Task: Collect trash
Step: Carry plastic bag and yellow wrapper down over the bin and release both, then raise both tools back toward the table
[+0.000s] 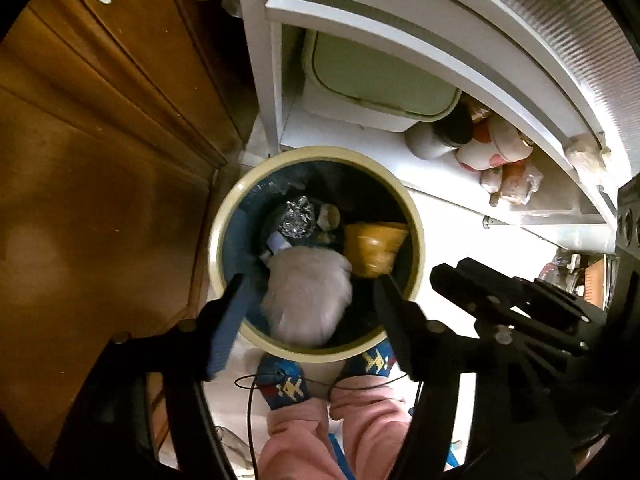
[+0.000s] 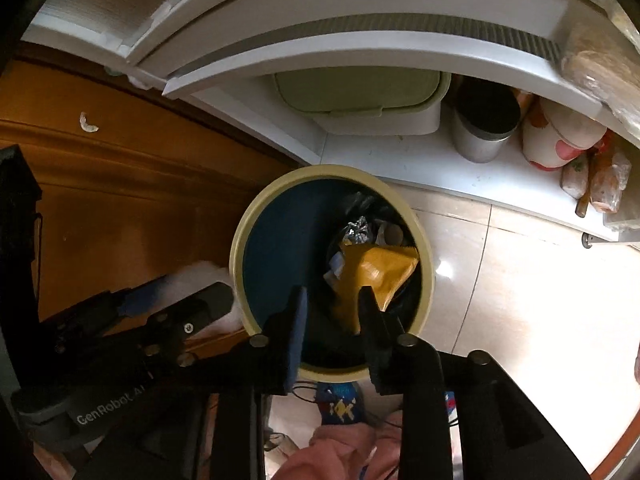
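Observation:
A round bin with a cream rim (image 1: 236, 196) and dark liner stands on the floor, also in the right wrist view (image 2: 240, 236). Inside lie crumpled foil (image 1: 298, 218), a yellow wrapper (image 1: 374, 246) and other scraps. My left gripper (image 1: 308, 304) is open right over the bin; a blurred white wad (image 1: 306, 300) sits between its fingers, apart from both. My right gripper (image 2: 332, 312) is open above the bin's near side, with the yellow wrapper (image 2: 380, 272) showing between its fingers, below them. The right gripper also shows in the left wrist view (image 1: 480, 280), and the left in the right wrist view (image 2: 192, 300).
A wooden cabinet (image 1: 100, 160) stands left of the bin. A white shelf unit (image 2: 400, 160) behind holds a green-lidded box (image 2: 356, 88), a metal can (image 2: 484, 128) and cups (image 2: 560, 136). My feet in blue socks (image 1: 284, 384) are at the bin's near side. Tiled floor (image 2: 520, 280) lies to the right.

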`<action>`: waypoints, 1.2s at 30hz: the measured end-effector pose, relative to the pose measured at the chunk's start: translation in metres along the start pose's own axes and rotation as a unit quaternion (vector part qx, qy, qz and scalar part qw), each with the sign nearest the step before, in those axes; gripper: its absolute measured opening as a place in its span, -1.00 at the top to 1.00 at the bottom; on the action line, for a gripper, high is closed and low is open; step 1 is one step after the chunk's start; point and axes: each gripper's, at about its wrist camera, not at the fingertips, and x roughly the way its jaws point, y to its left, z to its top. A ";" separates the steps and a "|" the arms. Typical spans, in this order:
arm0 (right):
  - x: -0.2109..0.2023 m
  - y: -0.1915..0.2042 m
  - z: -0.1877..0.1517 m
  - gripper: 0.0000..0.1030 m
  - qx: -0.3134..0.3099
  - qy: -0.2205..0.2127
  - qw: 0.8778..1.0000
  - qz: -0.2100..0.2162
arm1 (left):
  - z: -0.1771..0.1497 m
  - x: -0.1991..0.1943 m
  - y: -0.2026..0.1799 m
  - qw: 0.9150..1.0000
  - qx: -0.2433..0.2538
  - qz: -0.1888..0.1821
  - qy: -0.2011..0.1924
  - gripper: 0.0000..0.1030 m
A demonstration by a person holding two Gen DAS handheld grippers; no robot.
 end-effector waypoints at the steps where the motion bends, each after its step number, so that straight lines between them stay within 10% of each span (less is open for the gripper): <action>1: -0.002 -0.001 0.000 0.43 -0.001 -0.001 1.000 0.000 | 0.000 -0.002 0.001 1.000 0.000 0.003 -0.003 -0.35; 18: -0.081 0.006 -0.016 0.42 0.001 -0.026 1.000 0.001 | -0.013 -0.067 0.011 1.000 -0.012 0.020 -0.017 -0.36; 36: -0.286 0.076 -0.049 0.42 -0.008 -0.086 0.996 0.002 | -0.039 -0.301 -0.031 0.995 0.059 -0.038 -0.077 -0.36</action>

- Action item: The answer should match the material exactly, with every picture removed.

- Result for this task:
Task: Collect trash
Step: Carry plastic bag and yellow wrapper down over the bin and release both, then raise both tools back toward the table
[+0.000s] 
[+0.000s] 
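Observation:
A round bin with a cream rim (image 1: 236, 196) and dark liner stands on the floor, also in the right wrist view (image 2: 240, 236). Inside lie crumpled foil (image 1: 298, 218), a yellow wrapper (image 1: 374, 246) and other scraps. My left gripper (image 1: 308, 304) is open right over the bin; a blurred white wad (image 1: 306, 300) sits between its fingers, apart from both. My right gripper (image 2: 332, 312) is open above the bin's near side, with the yellow wrapper (image 2: 380, 272) showing between its fingers, below them. The right gripper also shows in the left wrist view (image 1: 480, 280), and the left in the right wrist view (image 2: 192, 300).
A wooden cabinet (image 1: 100, 160) stands left of the bin. A white shelf unit (image 2: 400, 160) behind holds a green-lidded box (image 2: 356, 88), a metal can (image 2: 484, 128) and cups (image 2: 560, 136). My feet in blue socks (image 1: 284, 384) are at the bin's near side. Tiled floor (image 2: 520, 280) lies to the right.
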
`<action>`: waypoints, 1.2s at 30hz: the measured end-effector pose, relative to the pose measured at the chunk's start: translation in metres along the start pose's own axes and rotation as a unit quaternion (vector part qx, qy, qz and scalar part qw), each with the sign nearest the step before, in those axes; gripper: its absolute measured opening as a place in its span, -1.00 at the top to 1.00 at the bottom; on the action line, for a gripper, high is closed and low is open; step 1 is one step after the chunk's start; point and axes: each gripper's, at about its wrist camera, not at the fingertips, and x roughly the way its jaws point, y to its left, z to its top. A ";" separates the steps and a "|" the arms. Typical spans, in this order:
arm0 (right):
  - x: -0.2109..0.2023 m
  - y: -0.1915..0.2042 m
  - z: -0.1877..0.1517 m
  - gripper: 0.0000..0.1030 m
  - qx: -0.3134..0.3099
  - qy: -0.2205..0.2127
  - qw: 0.8778..1.0000
  - qz: -0.2100..0.2162
arm1 (left):
  - z: -0.1771..0.1497 m
  - x: -0.1991..0.1943 m
  - y: -0.2026..0.1799 m
  - qw: 0.9150..1.0000
  - qx: -0.2433..0.2538
  - qz: -0.1888..0.1821
  - qy: -0.2011..0.1924
  - gripper: 0.0000..0.1030 m
A demonstration by a person holding two Gen DAS handheld grippers; no robot.
 end-effector waypoints at the steps where the motion bends, each after its step number, so that straight lines between them stay within 10% of each span (less is open for the gripper): <action>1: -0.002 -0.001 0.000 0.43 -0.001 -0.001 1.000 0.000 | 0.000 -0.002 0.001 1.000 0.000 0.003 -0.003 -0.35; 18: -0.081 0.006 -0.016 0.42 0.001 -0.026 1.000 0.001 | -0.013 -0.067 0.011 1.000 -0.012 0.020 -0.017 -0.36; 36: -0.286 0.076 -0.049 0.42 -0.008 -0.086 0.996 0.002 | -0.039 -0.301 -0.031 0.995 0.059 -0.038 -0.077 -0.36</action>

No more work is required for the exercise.